Please take the records that follow and repeat exactly the lines starting with the line with "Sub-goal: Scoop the" and going on through the line with "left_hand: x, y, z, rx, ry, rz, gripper".

◆ The input ◆
<<<<
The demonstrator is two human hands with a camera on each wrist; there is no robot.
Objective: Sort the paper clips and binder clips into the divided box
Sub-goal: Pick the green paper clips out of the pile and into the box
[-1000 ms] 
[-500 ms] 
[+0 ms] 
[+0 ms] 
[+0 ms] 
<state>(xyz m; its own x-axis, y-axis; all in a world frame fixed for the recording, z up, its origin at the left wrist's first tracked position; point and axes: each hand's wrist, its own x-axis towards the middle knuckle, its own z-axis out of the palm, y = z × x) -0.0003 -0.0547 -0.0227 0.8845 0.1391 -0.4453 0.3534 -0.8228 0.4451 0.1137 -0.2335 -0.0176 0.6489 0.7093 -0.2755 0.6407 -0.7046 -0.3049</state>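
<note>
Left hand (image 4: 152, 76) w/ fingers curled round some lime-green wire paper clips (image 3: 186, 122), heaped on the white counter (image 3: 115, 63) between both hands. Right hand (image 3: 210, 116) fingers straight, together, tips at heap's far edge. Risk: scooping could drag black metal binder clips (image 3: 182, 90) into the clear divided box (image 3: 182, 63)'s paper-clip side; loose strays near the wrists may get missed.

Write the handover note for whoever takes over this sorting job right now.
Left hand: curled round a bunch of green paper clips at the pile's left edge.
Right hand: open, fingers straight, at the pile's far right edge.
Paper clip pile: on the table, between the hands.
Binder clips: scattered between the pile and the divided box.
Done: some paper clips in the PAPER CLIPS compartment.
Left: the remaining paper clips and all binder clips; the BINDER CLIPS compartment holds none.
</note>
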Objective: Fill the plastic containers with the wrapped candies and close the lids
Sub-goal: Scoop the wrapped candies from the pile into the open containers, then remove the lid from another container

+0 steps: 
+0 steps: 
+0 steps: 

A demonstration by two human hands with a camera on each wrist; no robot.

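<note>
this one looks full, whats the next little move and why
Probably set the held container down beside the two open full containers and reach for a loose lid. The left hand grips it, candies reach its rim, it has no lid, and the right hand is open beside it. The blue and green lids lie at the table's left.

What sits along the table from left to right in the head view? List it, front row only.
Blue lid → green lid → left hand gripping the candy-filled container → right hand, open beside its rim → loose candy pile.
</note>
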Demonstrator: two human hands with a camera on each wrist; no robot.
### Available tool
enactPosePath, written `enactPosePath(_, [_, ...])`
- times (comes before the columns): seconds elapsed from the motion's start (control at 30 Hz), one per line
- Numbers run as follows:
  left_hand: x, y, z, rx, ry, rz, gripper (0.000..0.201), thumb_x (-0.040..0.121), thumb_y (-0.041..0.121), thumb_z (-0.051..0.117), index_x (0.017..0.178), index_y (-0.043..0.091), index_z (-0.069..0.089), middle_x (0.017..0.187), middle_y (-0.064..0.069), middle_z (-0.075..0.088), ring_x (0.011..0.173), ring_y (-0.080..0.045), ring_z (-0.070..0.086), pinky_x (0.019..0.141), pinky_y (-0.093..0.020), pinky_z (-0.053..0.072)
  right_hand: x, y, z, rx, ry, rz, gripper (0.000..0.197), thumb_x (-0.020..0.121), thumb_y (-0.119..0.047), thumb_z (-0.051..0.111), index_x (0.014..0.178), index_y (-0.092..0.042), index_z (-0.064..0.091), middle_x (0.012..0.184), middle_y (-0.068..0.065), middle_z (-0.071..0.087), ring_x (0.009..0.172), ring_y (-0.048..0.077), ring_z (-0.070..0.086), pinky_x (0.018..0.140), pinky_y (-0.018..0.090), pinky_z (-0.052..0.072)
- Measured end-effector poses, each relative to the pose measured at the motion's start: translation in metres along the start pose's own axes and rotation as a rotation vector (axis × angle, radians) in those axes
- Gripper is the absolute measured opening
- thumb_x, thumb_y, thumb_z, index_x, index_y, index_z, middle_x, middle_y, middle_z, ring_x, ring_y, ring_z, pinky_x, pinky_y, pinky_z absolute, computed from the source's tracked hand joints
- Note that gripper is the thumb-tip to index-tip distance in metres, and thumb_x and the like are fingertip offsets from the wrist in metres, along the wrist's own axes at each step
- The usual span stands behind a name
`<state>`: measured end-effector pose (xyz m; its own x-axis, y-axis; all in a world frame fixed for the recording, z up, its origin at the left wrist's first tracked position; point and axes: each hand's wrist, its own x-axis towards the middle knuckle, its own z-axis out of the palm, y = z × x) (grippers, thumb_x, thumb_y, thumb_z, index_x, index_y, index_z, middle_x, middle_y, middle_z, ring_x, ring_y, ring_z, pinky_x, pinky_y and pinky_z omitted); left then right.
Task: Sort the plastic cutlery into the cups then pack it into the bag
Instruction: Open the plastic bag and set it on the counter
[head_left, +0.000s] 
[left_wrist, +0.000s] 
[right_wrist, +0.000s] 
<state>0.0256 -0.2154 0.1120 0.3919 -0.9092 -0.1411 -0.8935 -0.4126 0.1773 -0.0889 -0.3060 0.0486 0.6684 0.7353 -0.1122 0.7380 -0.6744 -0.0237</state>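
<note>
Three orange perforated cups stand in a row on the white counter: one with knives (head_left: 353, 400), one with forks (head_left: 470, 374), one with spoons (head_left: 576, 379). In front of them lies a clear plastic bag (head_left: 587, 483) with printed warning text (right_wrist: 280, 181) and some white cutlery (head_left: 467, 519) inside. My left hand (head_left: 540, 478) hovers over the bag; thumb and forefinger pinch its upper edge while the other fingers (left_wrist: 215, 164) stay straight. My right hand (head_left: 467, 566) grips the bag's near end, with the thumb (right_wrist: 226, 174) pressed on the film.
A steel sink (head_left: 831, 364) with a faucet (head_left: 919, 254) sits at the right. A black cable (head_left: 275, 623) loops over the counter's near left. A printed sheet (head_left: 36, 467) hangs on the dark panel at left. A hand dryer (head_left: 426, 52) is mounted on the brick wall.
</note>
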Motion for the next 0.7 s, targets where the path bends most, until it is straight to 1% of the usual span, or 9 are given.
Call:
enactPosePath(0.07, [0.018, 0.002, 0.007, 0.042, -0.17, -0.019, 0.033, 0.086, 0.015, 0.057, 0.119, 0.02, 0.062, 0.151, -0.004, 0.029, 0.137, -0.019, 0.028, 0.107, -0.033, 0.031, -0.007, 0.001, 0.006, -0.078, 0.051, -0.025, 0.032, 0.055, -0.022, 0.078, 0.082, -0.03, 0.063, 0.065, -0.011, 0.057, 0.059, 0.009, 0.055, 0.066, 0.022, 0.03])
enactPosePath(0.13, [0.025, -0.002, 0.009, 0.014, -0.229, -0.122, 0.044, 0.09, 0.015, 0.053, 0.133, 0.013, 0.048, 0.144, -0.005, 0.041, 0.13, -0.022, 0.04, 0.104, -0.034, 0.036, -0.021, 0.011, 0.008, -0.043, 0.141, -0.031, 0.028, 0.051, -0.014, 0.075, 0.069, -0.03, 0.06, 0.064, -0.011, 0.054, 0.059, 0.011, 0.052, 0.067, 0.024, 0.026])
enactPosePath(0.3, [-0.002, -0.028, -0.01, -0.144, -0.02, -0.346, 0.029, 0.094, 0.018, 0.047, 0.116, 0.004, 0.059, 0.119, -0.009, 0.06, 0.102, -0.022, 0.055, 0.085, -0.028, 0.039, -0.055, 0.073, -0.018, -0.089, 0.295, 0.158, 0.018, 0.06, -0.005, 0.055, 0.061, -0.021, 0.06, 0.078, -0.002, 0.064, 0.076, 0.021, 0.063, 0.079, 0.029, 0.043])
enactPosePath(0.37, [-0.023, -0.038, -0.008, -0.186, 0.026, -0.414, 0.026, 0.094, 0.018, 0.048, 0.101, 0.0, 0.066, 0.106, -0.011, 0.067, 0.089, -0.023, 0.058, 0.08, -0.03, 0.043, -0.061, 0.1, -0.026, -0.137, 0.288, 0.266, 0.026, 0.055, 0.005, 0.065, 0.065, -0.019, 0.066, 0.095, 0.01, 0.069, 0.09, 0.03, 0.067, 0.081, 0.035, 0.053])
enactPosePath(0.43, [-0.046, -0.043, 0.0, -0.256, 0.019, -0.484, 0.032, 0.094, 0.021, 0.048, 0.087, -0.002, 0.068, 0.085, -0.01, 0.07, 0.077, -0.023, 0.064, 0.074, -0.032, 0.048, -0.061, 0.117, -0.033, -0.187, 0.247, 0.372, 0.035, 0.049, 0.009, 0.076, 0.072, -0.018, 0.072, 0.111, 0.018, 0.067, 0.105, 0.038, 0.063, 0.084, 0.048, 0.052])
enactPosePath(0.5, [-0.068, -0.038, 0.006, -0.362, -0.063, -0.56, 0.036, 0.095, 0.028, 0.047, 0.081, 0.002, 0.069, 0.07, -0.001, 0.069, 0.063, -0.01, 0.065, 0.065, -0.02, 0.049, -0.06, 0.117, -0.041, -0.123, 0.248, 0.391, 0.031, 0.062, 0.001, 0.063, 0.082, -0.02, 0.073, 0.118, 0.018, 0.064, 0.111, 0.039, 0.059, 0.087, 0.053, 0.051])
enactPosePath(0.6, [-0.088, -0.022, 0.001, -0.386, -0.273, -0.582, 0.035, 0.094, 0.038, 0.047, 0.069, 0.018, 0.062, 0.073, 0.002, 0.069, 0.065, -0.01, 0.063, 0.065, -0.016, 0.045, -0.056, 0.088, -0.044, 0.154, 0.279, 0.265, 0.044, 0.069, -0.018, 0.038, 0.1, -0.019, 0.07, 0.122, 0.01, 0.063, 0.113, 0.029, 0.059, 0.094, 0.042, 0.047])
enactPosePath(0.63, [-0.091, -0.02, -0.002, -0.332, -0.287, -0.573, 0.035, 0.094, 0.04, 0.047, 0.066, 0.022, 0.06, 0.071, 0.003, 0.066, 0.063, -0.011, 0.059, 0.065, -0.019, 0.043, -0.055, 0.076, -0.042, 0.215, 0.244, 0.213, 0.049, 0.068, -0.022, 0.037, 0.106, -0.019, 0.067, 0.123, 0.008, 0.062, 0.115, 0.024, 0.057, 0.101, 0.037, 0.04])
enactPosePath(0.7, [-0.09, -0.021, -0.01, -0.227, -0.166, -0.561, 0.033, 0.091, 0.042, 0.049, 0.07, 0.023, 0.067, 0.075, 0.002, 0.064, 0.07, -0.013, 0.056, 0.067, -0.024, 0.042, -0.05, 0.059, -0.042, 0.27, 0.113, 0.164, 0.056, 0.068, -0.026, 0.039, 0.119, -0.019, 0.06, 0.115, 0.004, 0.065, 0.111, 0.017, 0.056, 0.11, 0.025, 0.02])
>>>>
◆ Exercise solution ◆
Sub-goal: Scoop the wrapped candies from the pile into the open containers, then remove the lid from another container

+0 steps: 
+0 steps: 
+0 steps: 

A demonstration by two human hands with a camera on each wrist; no robot.

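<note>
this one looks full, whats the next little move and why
Probably set the held container down beside the two open full containers and reach for a loose lid. The left hand grips it, candies reach its rim, it has no lid, and the right hand is open beside it. The blue and green lids lie at the table's left.

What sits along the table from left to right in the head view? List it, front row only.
Blue lid → green lid → left hand gripping the candy-filled container → right hand, open beside its rim → loose candy pile.
</note>
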Demonstrator: two human hands with a camera on each wrist; no robot.
### Available tool
enactPosePath, written `enactPosePath(_, [_, ...])`
- times (comes before the columns): seconds elapsed from the motion's start (control at 30 Hz), one per line
- Numbers run as follows:
  left_hand: x, y, z, rx, ry, rz, gripper (0.000..0.201), thumb_x (-0.040..0.121), thumb_y (-0.041..0.121), thumb_z (-0.051..0.117), index_x (0.017..0.178), index_y (-0.043..0.091), index_z (-0.069..0.089), middle_x (0.017..0.187), middle_y (-0.064..0.069), middle_z (-0.075..0.088), ring_x (0.011..0.173), ring_y (-0.080..0.045), ring_z (-0.070..0.086), pinky_x (0.019..0.141), pinky_y (-0.093..0.020), pinky_z (-0.053..0.072)

That is the complete answer to the exercise.